MATT ST CLAIR: Is there an unseen awards contender this year that you are hoping doesn't fail?

NATHANIEL: My "please let this be successful" hopes reside with Blade Runner 2049 (because the original's reputation being tarnished would be such a pity), The Greatest Showman (because musicals MUST continue to thrive) and Film Stars Don't Die in Liverpool (because it's infinitely annoying that Annette Bening doesn't have an Oscar yet and didn't even get nominated for such gorgeous work in 20th Century Women)While we're well- wishing please let Wonderstruck, How to Talk to Girls at Parties, and The Florida Project could be bigger hits than usual for Todd Haynes, John Cameron Mitchell, and Sean Baker, since they're three of our most distinctive American auteurs. I could go on but I'll stop as no genie grants unlimited wishes.

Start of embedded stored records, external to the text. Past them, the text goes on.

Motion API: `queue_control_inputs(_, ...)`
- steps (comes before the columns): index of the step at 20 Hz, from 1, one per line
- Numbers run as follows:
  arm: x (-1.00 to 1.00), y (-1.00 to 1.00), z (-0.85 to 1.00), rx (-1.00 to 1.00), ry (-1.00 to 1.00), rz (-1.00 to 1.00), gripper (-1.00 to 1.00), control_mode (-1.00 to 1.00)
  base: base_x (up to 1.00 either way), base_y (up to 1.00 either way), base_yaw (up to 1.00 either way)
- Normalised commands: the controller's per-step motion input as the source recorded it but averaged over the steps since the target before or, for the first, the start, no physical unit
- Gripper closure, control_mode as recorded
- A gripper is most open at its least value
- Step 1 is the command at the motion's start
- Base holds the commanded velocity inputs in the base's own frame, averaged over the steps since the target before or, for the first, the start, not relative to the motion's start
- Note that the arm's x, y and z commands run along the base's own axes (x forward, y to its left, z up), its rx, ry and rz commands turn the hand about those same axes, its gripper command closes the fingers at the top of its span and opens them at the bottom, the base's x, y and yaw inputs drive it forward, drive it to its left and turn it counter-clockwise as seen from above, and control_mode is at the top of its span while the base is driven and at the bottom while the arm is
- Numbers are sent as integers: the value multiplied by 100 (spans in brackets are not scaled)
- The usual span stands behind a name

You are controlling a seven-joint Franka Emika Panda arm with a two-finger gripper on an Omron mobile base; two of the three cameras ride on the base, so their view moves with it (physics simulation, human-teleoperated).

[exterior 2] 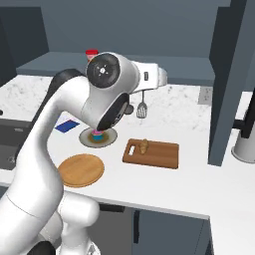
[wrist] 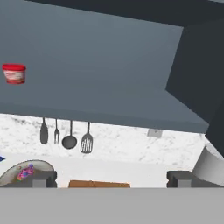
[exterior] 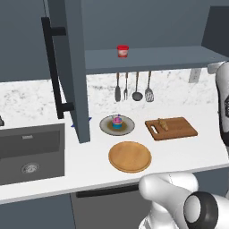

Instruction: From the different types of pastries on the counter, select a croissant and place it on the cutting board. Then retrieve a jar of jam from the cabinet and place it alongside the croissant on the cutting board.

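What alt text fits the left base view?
A small croissant lies on the wooden cutting board on a white marble counter. A red-lidded jar of jam sits on the open cabinet's shelf; a pink-frosted cupcake and round wooden plate are nearby.

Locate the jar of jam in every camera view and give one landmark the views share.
Left base view: the jar of jam stands on the cabinet shelf, upper middle.
Right base view: its red lid peeks out above the arm, upper left.
Hand view: far left, on the shelf.
Shared landmark: the hanging utensils below the shelf, lower right of the jar.
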Motion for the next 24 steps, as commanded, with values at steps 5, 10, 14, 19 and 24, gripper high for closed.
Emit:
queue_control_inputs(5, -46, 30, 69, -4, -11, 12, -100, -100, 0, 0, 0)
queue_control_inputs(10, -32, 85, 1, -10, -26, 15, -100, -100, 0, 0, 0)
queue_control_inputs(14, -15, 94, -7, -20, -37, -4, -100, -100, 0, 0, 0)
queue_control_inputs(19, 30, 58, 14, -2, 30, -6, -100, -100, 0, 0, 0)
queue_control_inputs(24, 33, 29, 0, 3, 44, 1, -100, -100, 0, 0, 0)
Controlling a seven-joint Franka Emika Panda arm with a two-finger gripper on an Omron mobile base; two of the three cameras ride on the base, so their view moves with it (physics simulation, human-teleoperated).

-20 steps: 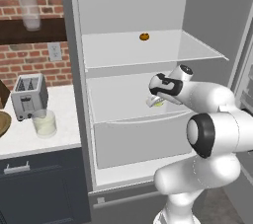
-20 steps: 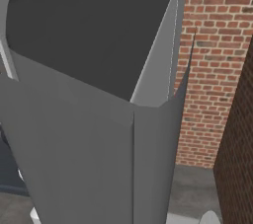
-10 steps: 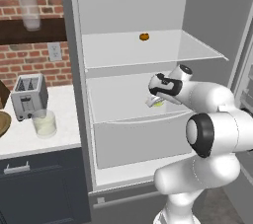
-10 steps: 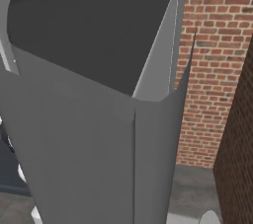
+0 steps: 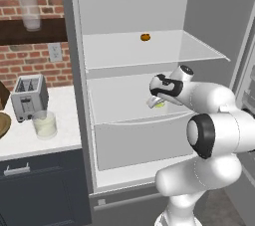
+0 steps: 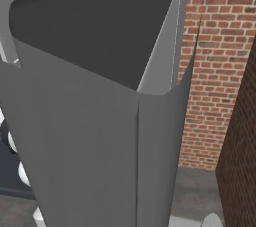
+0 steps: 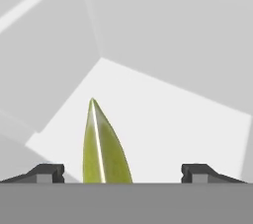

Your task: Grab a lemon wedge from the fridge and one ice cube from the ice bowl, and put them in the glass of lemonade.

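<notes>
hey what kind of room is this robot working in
Most likely a home kitchen, and a rendered one. An open fridge with pale shelves stands beside a white counter, which carries a toaster and a glass of lemonade. Red brick wall behind.

- This is a kitchen.
- A big grey fridge (image 5: 74,95) stands open with white shelves.
- A toaster (image 5: 29,98) sits on the white worktop (image 5: 60,125).
- The wall (image 5: 30,56) is red brick.
</notes>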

CATBASKETS: I've been thinking a lot about straight actors getting their starts or big breaks playing gay roles--Hugh Grant in Maurice, Guy Pierce in Priscilla, DDL in Beautiful Launderette, Charlie Hunnam in Queer as Folk, Eddie Redmayne in Savage Grace, etc. etc. Do you think this was/is a major rite of passage for actors? Do you think this will slow down now that there's more awareness/active demand for gay actors to play these roles?